Фриско высмеял ее сочувствие старателям, когда пришел однажды навестить ее вскоре после Нового года. Он был зол и раздосадован тем, что Салли так отдалилась от него за это время, после той ночи на балконе. Она держалась холодно и отчужденно, а о задуманной им поездке на побережье и слушать не хотела.

Но ведь она может взять с собой и детей, уговаривал ее Фриско. Он снимет для нее отдельный коттедж и будет вести себя скромно и почтительно. О расходах ей нечего беспокоиться. Но Салли ответила решительно и твердо:

— Нет, не могу. И не только из-за Морриса и детей. А потому, что я со здешним народом, а вы — нет.

Фриско был взбешен тем, что Салли вмешивает борьбу старателей в их отношения. Он ушел, поклявшись, что никогда больше ни одной женщине не позволит себя так одурачить.

ГЛАВА L

На общем собрании, созванном на одном из рудников, ораторской трибуной служила повозка, в которой Мик Мэньон привез Франка Воспера и еще одного члена парламента; старатели — их было человек семьсот — столпились вокруг.

Был душный пасмурный вечер, сменивший знойный день. Последние отблески заката еще горели на равнине у подножия хребта, на выбеленных стенах городских зданий, на вросших в землю хибарках рабочего поселка. То тут, то там горбатый ствол мертвого, безлистного дерева подчеркивал унылое бесплодие голой, выжженной солнцем земли с торчащими на ней лебедками шахт, грудами отвалов и порыжевшими от пыли палатками.

Собравшиеся здесь люди были так же суровы и хмуры, как окружавшая их природа. Все они понимали, что положение серьезно. Гнев владел ими — гнев, вызванный сознанием совершенной над ними несправедливости.

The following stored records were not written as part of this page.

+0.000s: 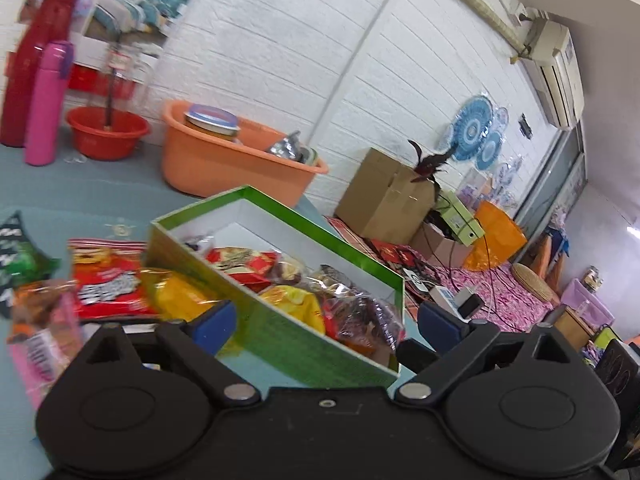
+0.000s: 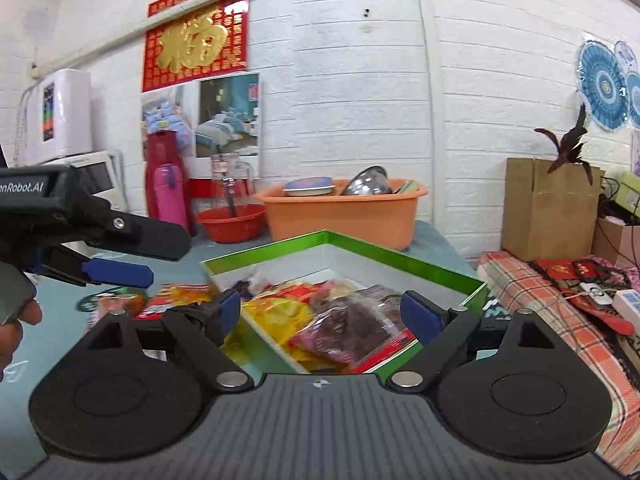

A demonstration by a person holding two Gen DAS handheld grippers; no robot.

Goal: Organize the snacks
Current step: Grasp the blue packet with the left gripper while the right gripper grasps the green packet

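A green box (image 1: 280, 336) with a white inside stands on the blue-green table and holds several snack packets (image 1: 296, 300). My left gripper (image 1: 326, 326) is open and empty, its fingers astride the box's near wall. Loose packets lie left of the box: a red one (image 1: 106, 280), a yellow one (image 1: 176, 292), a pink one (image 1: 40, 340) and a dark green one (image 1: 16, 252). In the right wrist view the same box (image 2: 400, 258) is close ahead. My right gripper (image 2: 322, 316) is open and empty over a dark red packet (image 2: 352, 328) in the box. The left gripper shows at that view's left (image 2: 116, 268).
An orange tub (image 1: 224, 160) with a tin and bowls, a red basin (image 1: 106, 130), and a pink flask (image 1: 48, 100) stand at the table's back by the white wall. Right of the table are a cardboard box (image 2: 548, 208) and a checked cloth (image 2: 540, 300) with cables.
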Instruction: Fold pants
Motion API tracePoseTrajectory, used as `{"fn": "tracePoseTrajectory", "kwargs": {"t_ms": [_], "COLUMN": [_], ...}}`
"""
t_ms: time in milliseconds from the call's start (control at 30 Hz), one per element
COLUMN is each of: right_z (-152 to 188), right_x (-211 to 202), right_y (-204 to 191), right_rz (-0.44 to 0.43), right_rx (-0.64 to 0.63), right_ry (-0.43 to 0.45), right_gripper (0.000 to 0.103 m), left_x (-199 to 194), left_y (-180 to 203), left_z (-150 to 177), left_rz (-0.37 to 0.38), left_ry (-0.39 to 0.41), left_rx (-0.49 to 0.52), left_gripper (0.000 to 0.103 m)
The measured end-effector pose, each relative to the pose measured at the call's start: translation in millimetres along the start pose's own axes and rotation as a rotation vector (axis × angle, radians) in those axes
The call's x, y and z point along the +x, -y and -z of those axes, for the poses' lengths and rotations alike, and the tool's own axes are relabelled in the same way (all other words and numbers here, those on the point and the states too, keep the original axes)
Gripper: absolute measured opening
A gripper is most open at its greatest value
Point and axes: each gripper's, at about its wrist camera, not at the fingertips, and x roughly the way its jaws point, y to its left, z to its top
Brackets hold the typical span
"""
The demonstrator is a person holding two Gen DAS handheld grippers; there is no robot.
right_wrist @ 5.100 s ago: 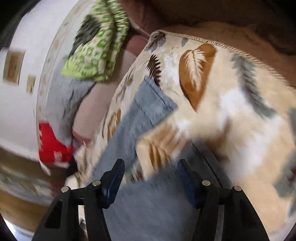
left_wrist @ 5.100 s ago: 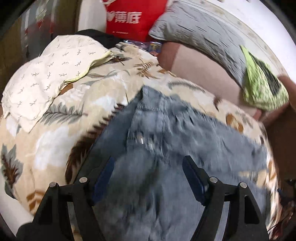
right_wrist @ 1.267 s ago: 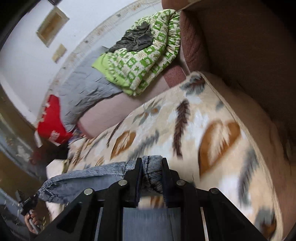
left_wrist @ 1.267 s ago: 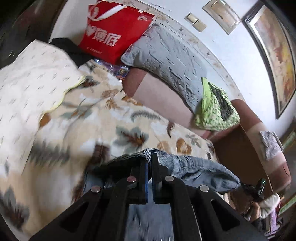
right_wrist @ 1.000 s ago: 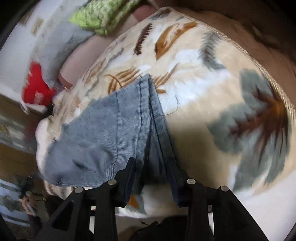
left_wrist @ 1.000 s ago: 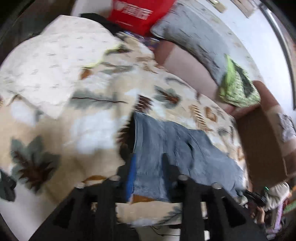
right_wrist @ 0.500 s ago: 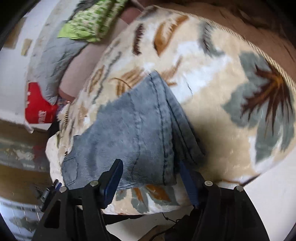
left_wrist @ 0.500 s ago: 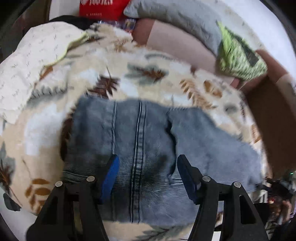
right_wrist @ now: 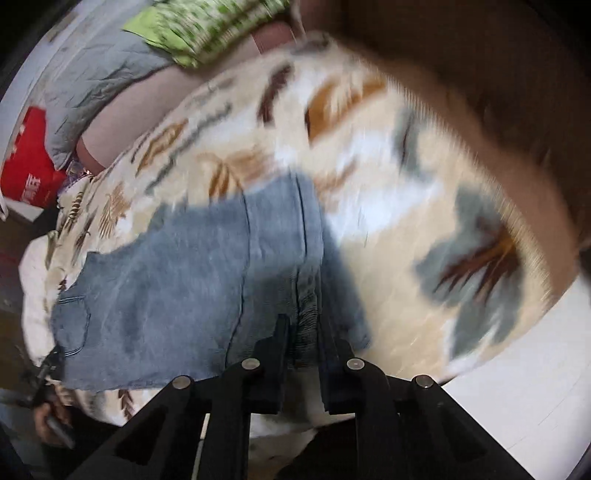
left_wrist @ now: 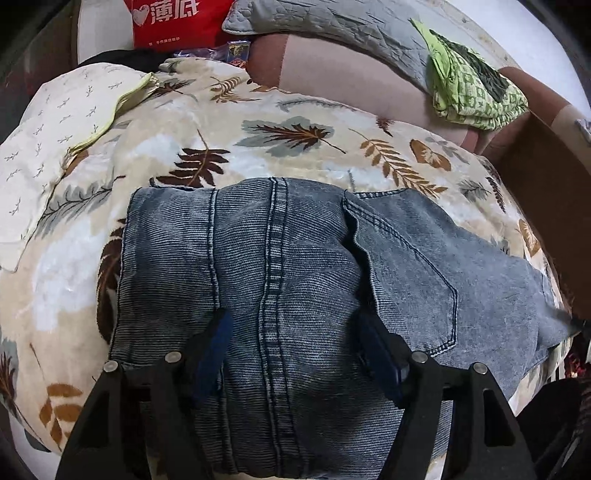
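Observation:
The blue denim pants [left_wrist: 288,258] lie folded on a leaf-patterned blanket [left_wrist: 288,136], back pocket to the right. My left gripper [left_wrist: 295,332] hovers over their near half. Its jaws are opening and stand wide, with denim lying under the gap and the blue pads [left_wrist: 216,339] not pressing on it. In the blurred right wrist view the pants [right_wrist: 192,280] spread to the left. My right gripper [right_wrist: 303,336] is at their right near edge. Its jaws are closing, nearly together, with a ridge of denim pinched between them.
A red bag [left_wrist: 166,18], a grey pillow [left_wrist: 332,33] and a green patterned cloth [left_wrist: 472,88] line the sofa back. A cream twig-print cloth [left_wrist: 55,140] covers the blanket's left side. A brown sofa arm [left_wrist: 535,177] bounds the right. A person's hand [right_wrist: 51,417] shows at lower left.
Both grippers let go of the folded pants and opened. The left has since dropped closer over them, still wide. The right has closed on the denim's near edge.

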Motion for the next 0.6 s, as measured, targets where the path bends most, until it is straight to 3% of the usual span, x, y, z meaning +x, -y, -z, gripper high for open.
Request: {"fn": "tracePoseTrajectory", "kwargs": {"t_ms": [67, 100, 200, 300, 333, 367, 433, 500, 600], "right_z": [-8.5, -8.3, 2.7, 4.6, 1.8, -3.7, -16.5, -35.1, -63.0], "right_x": [-5.6, 5.4, 42.0, 31.2, 24.3, 15.0, 1.5, -1.9, 24.1], "right_y": [-2.6, 1.2, 32.6, 42.2, 41.6, 39.5, 35.0, 28.1, 22.2], "right_rz": [0.133, 0.142, 0.069, 0.006, -0.008, -0.010, -0.030, -0.132, -0.366], "right_rx": [-0.084, -0.098, 0.010, 0.051, 0.048, 0.037, 0.033, 0.047, 0.125], "right_ry": [0.065, 0.053, -0.074, -0.052, -0.038, -0.009, 0.053, 0.093, 0.061], "right_gripper": [0.015, 0.015, 0.018, 0.031, 0.039, 0.050, 0.057, 0.057, 0.057], "left_x": [1.0, 1.3, 1.6, -0.7, -3.6, -6.3, -12.7, -19.3, -11.7], "left_y": [2.3, 3.6, 4.0, 4.3, 5.1, 6.0, 8.4, 12.0, 12.7], "left_z": [0.6, 0.7, 0.2, -0.3, -1.2, -2.0, -4.4, -5.7, -4.3], "left_rz": [-0.009, -0.015, -0.014, -0.015, -0.017, -0.017, -0.012, 0.006, -0.056], "left_ry": [0.002, 0.002, -0.002, -0.003, 0.001, 0.007, 0.018, 0.049, 0.027], "left_rx": [0.010, 0.017, 0.020, 0.022, 0.016, 0.009, -0.008, -0.003, 0.022], "left_gripper": [0.072, 0.073, 0.073, 0.073, 0.073, 0.073, 0.073, 0.073, 0.073]}}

Они вполне отдавали себе отчет в том, что вступают в борьбу с богатыми и могущественными людьми, которые стремятся отнять у них то, что принадлежало им по праву еще с тех дней, когда первые партии старателей отправились в Австралию на разведку.

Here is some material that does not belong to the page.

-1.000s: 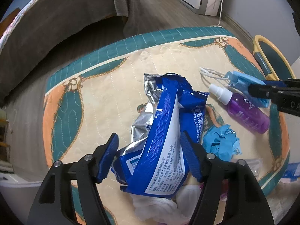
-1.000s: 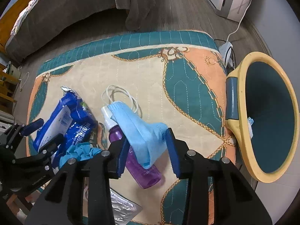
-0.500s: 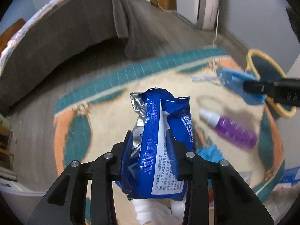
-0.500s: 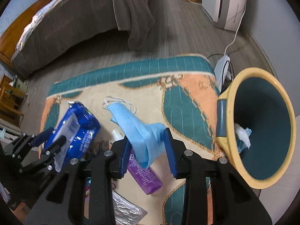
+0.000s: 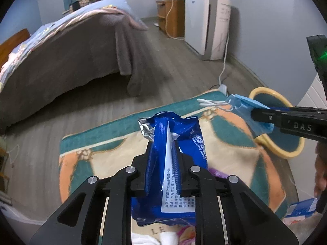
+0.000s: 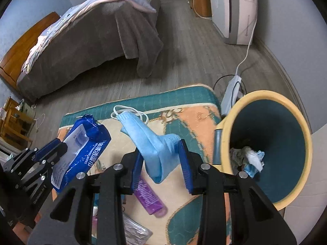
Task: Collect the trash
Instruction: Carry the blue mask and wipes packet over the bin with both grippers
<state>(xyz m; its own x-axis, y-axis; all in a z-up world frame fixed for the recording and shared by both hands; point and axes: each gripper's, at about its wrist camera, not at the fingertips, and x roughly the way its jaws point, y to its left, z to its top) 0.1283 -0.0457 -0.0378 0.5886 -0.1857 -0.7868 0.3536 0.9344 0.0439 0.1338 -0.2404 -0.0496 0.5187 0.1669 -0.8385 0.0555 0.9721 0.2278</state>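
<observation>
A crumpled blue wipes packet (image 5: 161, 130) with a silver torn top is pinched between the pads of my left gripper (image 5: 163, 155), whose jaws are still closing on it, above the rug. That gripper (image 6: 59, 145) and its packet (image 6: 90, 143) also show at the left of the right wrist view. My right gripper (image 6: 161, 159) is shut on a light blue face mask (image 6: 143, 130), its white ear loops dangling forward. The mask (image 5: 243, 104) hangs from the right gripper (image 5: 257, 114) near a yellow-rimmed teal bin (image 6: 263, 94) holding crumpled trash.
A purple spray bottle (image 6: 150, 198) and a silver wrapper (image 6: 134, 230) lie on the teal and orange rug (image 6: 184, 100). A bed (image 6: 92, 34) stands beyond on the wooden floor. A power strip (image 6: 231, 94) and a white appliance (image 6: 235, 10) are by the wall.
My left jaws closed on the wipes packet and lifted it off the rug. The right gripper rose with the mask. Both views tilted up toward the room.
</observation>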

Они понимали также, что предстоящая стачка не обойдется без жертв; быть может, даже будет стоить кому-нибудь из них жизни. Но это не останавливало трудовой народ, из века в век борющийся против несправедливости и угнетения; боевой дух жил в каждом из них и указывал им единственный возможный для них путь — путь борьбы с теми, кто хотел растоптать их права в угоду сильным мира сего.